Janice Lesley Chapman (born January 1938) is an Australian-born soprano, voice researcher, and vocal consultant working in England. She is the author of Singing and Teaching Singing: A Holistic Approach to Classical Voice first published by Plural Publishing at the end of 2005 (in its fourth edition in 2023), and she has contributed to papers in the Journal of Voice, the Journal of the Acoustical Society of America and Australian Voice. She is also a professor of voice at the Guildhall School of Music and Drama in London.

Her career as a performer includes principal soprano roles in all the major British opera companies, including the Royal Opera House and English National Opera. Since 1975, she has also played an active role in teaching vocal technique, first at London College of Music and then both privately and at the Guildhall School of Music and Drama. She was a founder member of the Voice Research Society, now known as the British Voice Association (BVA), of which she was president for five years. She became a fellow of the BVA in 2012. Chapman is also an honorary president of the Association of Teachers of Singing (AOTOS) in the United Kingdom.

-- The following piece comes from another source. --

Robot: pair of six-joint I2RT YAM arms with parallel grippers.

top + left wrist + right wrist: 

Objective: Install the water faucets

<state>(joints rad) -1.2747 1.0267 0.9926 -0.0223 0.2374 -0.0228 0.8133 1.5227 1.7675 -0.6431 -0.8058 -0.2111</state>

She was awarded the Medal of the Order of Australia for "services to music as an operatic singer and teacher of voice and as a contributor to research into human sound production and vocal health".

== Career ==
Her roles included Sieglinde, Third Norn, Fata Morgana, Aida, Vitellia, Donna Anna, Abigaille, Ellen Orford, Mrs Grose, and Lady Billows. She has broadcast for the BBC and appeared in concerts and recitals worldwide.

Chapman is regarded as one of the world's leading vocal pedagogues – her clients hail from all over Europe and regularly come to London for lessons and mentoring. She is currently a professor of the vocal faculty of the Guildhall School of Music and Drama. She was an invited master teacher at the New Zealand ICVT conference in 1994, again as plenary speaker in Paris in 2008 and most recently in Stockholm in 2017. She also gave the 'Voice of Experience' lecture at the Pan European Voice Conference in Ghent in the Summer of 2017.

Chapman runs yearly multidisciplinary training courses for singing teachers, singers and voice professionals based on her book; Classical Voice Training Ltd. was founded to organise and run the official courses. Previous courses have been held at the Guildhall School of Music and Drama, London, and Chetham's School of Music in Manchester.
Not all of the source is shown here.